(WHAT THE EXERCISE ASKS) Without the pictures, repeat the listing character for character.

(INFORMATION SUPPLIED)
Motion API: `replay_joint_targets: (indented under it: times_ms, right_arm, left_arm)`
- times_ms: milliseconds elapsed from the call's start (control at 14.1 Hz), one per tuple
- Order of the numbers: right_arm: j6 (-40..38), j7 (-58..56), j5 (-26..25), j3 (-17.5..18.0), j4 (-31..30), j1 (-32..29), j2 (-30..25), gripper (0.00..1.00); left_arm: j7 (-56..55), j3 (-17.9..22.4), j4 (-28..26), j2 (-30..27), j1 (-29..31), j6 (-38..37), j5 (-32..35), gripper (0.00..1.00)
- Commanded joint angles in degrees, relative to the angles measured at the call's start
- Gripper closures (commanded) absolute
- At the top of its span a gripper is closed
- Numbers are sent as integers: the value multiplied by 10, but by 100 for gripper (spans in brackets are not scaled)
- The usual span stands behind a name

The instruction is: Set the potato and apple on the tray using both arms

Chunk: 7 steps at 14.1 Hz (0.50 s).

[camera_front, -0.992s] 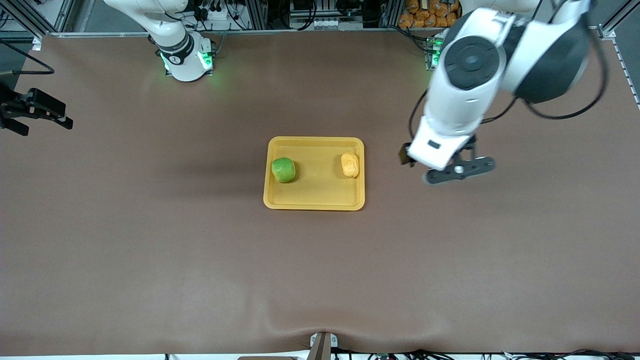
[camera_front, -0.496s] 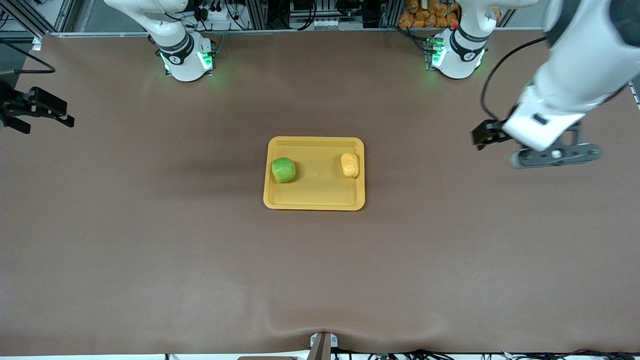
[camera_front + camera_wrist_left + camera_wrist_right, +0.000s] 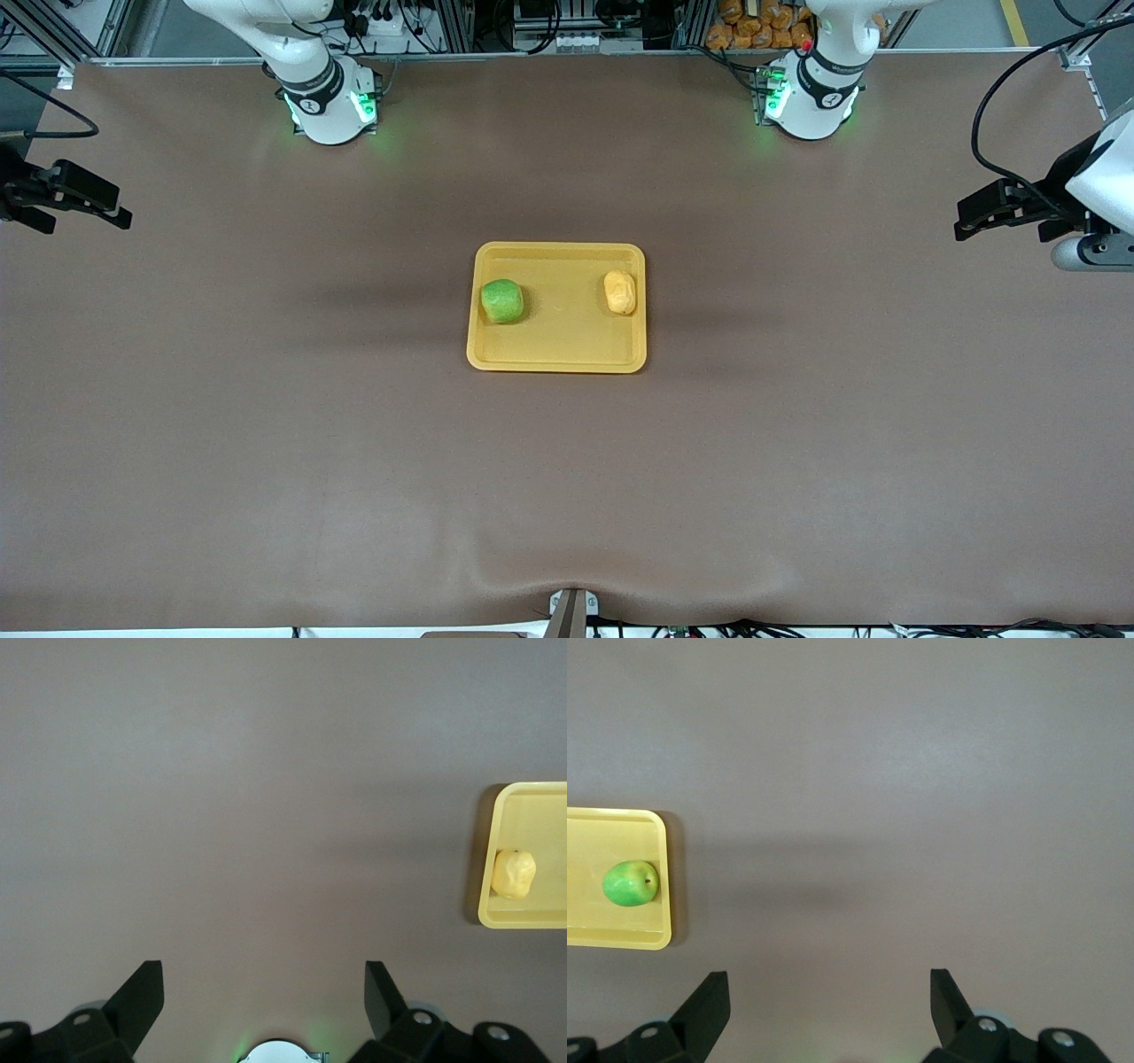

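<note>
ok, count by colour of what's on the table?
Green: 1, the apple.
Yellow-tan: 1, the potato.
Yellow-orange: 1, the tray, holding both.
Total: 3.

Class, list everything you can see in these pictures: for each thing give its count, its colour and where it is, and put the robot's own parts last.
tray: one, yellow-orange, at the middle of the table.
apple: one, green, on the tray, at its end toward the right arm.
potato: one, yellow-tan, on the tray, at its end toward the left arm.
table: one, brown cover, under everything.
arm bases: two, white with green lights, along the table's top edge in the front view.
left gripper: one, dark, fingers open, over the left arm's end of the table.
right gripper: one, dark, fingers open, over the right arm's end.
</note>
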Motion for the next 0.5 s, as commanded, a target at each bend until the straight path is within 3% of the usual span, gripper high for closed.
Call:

(ANSWER FOR THIS EXERCISE)
Motion API: `replay_joint_targets: (indented under it: times_ms, right_arm, left_arm)`
- times_ms: milliseconds elapsed from the call's start (control at 14.1 Hz), one per tuple
- Order of the numbers: right_arm: j6 (-40..38), j7 (-58..56), j5 (-26..25), j3 (-17.5..18.0), j4 (-31..30), j1 (-32..29), j2 (-30..25), gripper (0.00..1.00); left_arm: j7 (-56..55), j3 (-17.9..22.4), j4 (-28..26), j2 (-30..27), j1 (-29..31), j6 (-38..37), j5 (-32..35), gripper (0.00..1.00)
- Commanded joint angles in degrees, relative to the angles measured at the call's start
- Gripper closures (commanded) absolute
- At the top of its span a gripper is closed
- Numbers are sent as integers: the value multiplied by 10, but by 100 for gripper (spans in brackets are not scaled)
- The usual span stands behind a name

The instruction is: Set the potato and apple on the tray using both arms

Chunk: 7 steps at 14.1 Hz (0.50 s).

[camera_front, -0.992s] 
[camera_front, -0.496s] 
[camera_front + camera_wrist_left + camera_wrist_right, +0.000s] 

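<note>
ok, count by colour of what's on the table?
Green: 1, the apple.
Yellow-tan: 1, the potato.
Yellow-orange: 1, the tray, holding both.
Total: 3.

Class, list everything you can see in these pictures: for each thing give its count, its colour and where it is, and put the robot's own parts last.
tray: one, yellow-orange, at the middle of the table.
apple: one, green, on the tray, at its end toward the right arm.
potato: one, yellow-tan, on the tray, at its end toward the left arm.
table: one, brown cover, under everything.
arm bases: two, white with green lights, along the table's top edge in the front view.
left gripper: one, dark, fingers open, over the left arm's end of the table.
right gripper: one, dark, fingers open, over the right arm's end.
</note>
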Motion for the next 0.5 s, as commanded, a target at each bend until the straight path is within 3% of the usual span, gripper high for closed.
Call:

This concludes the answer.